On 12 June 1948 Chiang Kai-shek cabled an order reversing the ban on people leaving the city. Even without enemy fire, his planes could not possibly parachute in enough supplies to meet the needs of an entire city. But the anti-aircraft artillery of the communists forced them to fly at an altitude of 3,000 metres. Many of the airdrops landed outside the area controlled by the nationalists. In order to prevent a famine, the nationalists encouraged the populace to head for the countryside. Once they had left they were not allowed back, as they could not be fed…
Few ever made it past the communist lines. Lin Biao had placed a sentry every 50 metres along barbed wire and trenches 4 metres deep. Every exit was blocked. He reported back to Mao: ‘We don’t allow the refugees to leave and exhort them to turn back. This method was very effective in the beginning, but later the famine got worse, and starving civilians would leave the city in droves at all times of day and night, and after we turned them down they started gathering in the area between our troops and the enemy.’
What was the point of this cruelty? Victory:
By the end of June, some 30,000 people were caught in the area between the communists, who would not allow them to pass, and the nationalists, who refused to let them back in the city. Hundreds dried every day. Two months later, more than 150,000 civilians were pressed inside the death zone, reduced to eating grass and leaves, doomed to slow starvation.
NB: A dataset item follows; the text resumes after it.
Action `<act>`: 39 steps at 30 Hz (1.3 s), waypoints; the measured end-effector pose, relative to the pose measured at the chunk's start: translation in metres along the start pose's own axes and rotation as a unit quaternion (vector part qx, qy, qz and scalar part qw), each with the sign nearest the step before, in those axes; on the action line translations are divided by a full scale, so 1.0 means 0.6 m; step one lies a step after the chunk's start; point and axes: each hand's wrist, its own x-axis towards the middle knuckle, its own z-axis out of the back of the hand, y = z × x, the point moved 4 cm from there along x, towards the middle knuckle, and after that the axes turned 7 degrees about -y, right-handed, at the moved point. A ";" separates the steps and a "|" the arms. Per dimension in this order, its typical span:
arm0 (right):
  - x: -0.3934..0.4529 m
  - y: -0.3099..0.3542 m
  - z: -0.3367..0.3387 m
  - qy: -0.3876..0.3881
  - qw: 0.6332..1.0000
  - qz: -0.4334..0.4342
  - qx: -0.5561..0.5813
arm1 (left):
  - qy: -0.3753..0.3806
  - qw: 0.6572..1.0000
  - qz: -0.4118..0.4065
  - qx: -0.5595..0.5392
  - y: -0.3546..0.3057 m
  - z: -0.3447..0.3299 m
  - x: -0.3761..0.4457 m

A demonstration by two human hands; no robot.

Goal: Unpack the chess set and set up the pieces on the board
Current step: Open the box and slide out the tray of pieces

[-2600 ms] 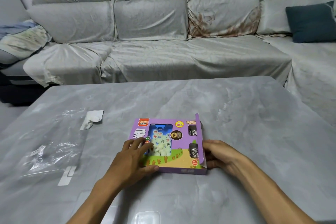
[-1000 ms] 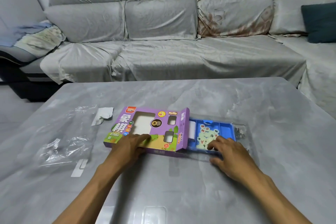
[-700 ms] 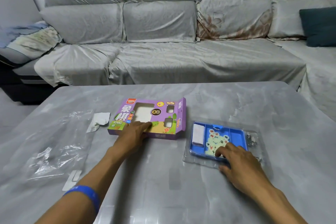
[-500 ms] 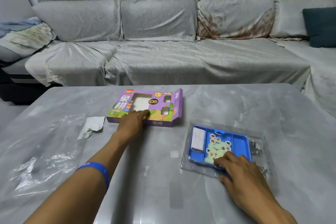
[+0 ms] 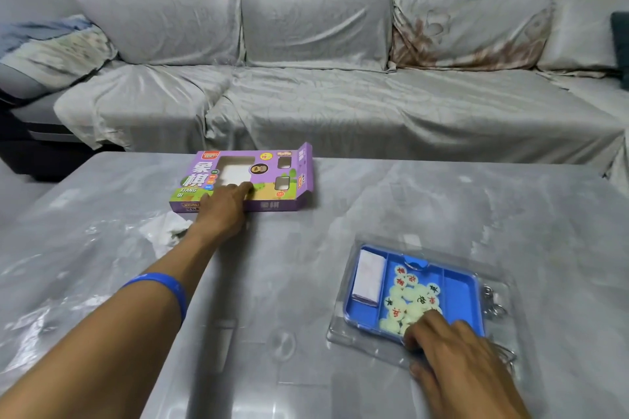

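The empty purple chess box [image 5: 272, 177] lies at the far side of the grey table [image 5: 340, 214]. My left hand [image 5: 223, 207] rests flat on its near edge, arm stretched out. At the near right sits a blue tray [image 5: 456, 292] under a clear plastic cover [image 5: 343, 326]. It holds several pale round chess pieces [image 5: 408, 296] with red and black characters and a folded white sheet [image 5: 367, 277]. My right hand [image 5: 456, 360] rests on the tray's near edge, fingers on the cover over the pieces. Metal key rings [image 5: 493, 301] lie at the tray's right side.
A crumpled clear plastic bag [image 5: 51, 282] and a white paper scrap [image 5: 166, 231] lie on the table's left part. A grey covered sofa [image 5: 323, 61] runs behind the table, with a dark cushion [image 5: 621, 48] at the far right.
The tray slid out of the box to the right. My left hand pushed the empty box away toward the far side; my right hand drew the tray nearer.
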 end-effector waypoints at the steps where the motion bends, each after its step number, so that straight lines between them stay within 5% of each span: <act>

Soldiers absconded throughout the siege. Unlike the civilians who were driven back, they were welcomed by the communists and promised good food and lenient treatment.
And victory was indeed achieved:
Hailed in China’s history books as a decisive victory in the battle of Manchuria, the fall of Changchun came at huge cost, as an estimated 160,000 civilians were starved to death inside the area besieged by the communists. ‘Changchun was like Hiroshima,’ wrote Zhang Zhenglong, a lieutenant in the People’s Liberation Army who documented the siege. ‘The casualties were about the same. Hiroshima took nine seconds; Changchun took five months.’
Yes, I realize most of the “teachers” were also force-fed the same lies and they are just passing along what they were taught. But once someone points out why they are mistaken, and they dig their heels in, well, that’s just wrong.
Of course, they want to keep that paycheck coming, and speaking the truth would end the gravy-train– if they could live with themselves while holding such a “job”.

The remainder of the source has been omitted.